Nieder-Wiesen is an Ortsgemeinde – a municipality belonging to a Verbandsgemeinde, a kind of collective municipality – in the Alzey-Worms district in Rhineland-Palatinate, Germany.

Geography

Location

The municipality lies in Rhenish Hesse and belongs to the Verbandsgemeinde of Alzey-Land, whose seat is in Alzey. It has roughly 650 inhabitants.

In Nieder-Wiesen, the Rheinhessisches Hügelland (Rhenish-Hessian Upland) gives way to the foothills of the North Palatine Highland, thus explaining the former presence of the old border running along the Wiesbach 500 m south of the village which once marked the place where the Grand Duchy of Hesse (“GH”) met the Palatine exclave ruled by the Kingdom of Bavaria (“KB”). Even today along the old border, border stones can be found with the aforesaid initials on them. Even today’s district boundary between Alzey-Worms and the Donnersbergkreis follows this alignment, as does the jurisdictional boundary between the Evangelical Church in Hesse and Nassau and the Evangelical Church of the Palatinate.

The particularly lovely rural location on the Wiesbach – nowadays known as the “Rhenish-Hessian Switzerland” (Rheinhessische Schweiz) – must have appealed to the Celts, who built a place of worship or perhaps even a castle on the Schlossberg (mountain).

Religion

Nieder-Wiesen is a mostly Protestant village. There is an Evangelical church. Only in neighbouring villages can a Catholic church be found. Before the persecution and outright murder wrought by the National Socialists, Nieder-Wiesen was home to a remarkably big Jewish community that formed about a third of the population. Their synagogue was set on fire and destroyed as part of Kristallnacht (9 November 1938). Witness thereto is a memorial plaque at the Evangelical church. Also bearing witness to the former Jewish community is the Jewish graveyard lying roughly 400 m south of the village.

Politics

Municipal council

The council is made up of 12 council members, who were elected at the municipal election held on 7 June 2009, and the honorary mayor as chairman.

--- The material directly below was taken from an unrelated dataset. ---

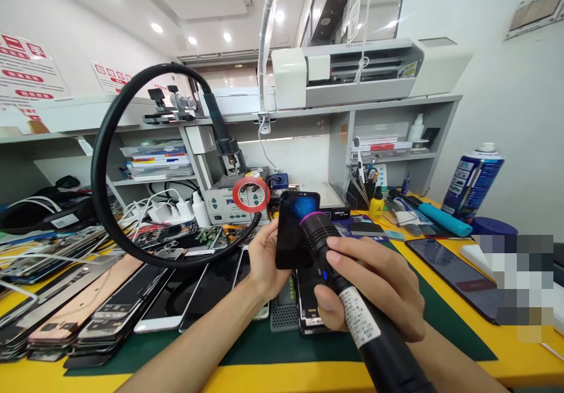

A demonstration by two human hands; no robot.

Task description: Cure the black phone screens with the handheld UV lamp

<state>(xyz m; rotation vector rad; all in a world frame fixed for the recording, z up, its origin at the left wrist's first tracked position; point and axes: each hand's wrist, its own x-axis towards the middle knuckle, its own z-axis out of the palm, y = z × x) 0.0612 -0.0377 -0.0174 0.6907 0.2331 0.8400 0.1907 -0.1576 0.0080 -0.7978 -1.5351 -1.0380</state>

The municipal election held on 7 June 2009 yielded the following results:[2]

SPD CDU FWG Total
2009 4 3 5 12 seats
2004 5 3 4 12 seats

Mayors

  • Friedrich Brunk - SPD (1999 - 2004)
  • Hans Wilhelm Kern - FWG (2004–present)

Coat of arms

The municipality’s arms might be described thus: Argent between two bars gules the letters N and W sable flanked by two blocks of the second, in chief four blocks in fess of the second, in base two blocks in fess of the second.

Economy and infrastructure

Public institutions

Sport and leisure facilities

Besides the sport facilities usually found in such a small village (grass football pitch with sport club house), there are two tennis courts right in the village centre.

There is a big youth tent site in the Wiesbach valley where one can stay overnight in a cabin along with a community centre. In the warmer months, tents are also pitched. This place, near nature and the forest, is wonderfully suited to tent camping and children’s and youth’s leisure activities. Along with these comes the opportunity to take part in the Alzey Forest Bureau’s woodland education programme. The youth tent site (Jugendzeltplatz) is run by the Alzey-Worms district, Alzey.

Nieder-Wiesen also has a barbecue area run by the Rhenish-Hessian Switzerland Recreational Area Association with a big barbecue pavilion as well as equipment. It is to be found across from the sport facilities at the edge of the woods.

Also to be found lying before the youth tent site in Nieder-Wiesen is a big Wanderparkplatz (“hiking park square”) with information and display notices about the trails that have been laid out and marked and the Nordic walking courses through the Vorholz Forest Area.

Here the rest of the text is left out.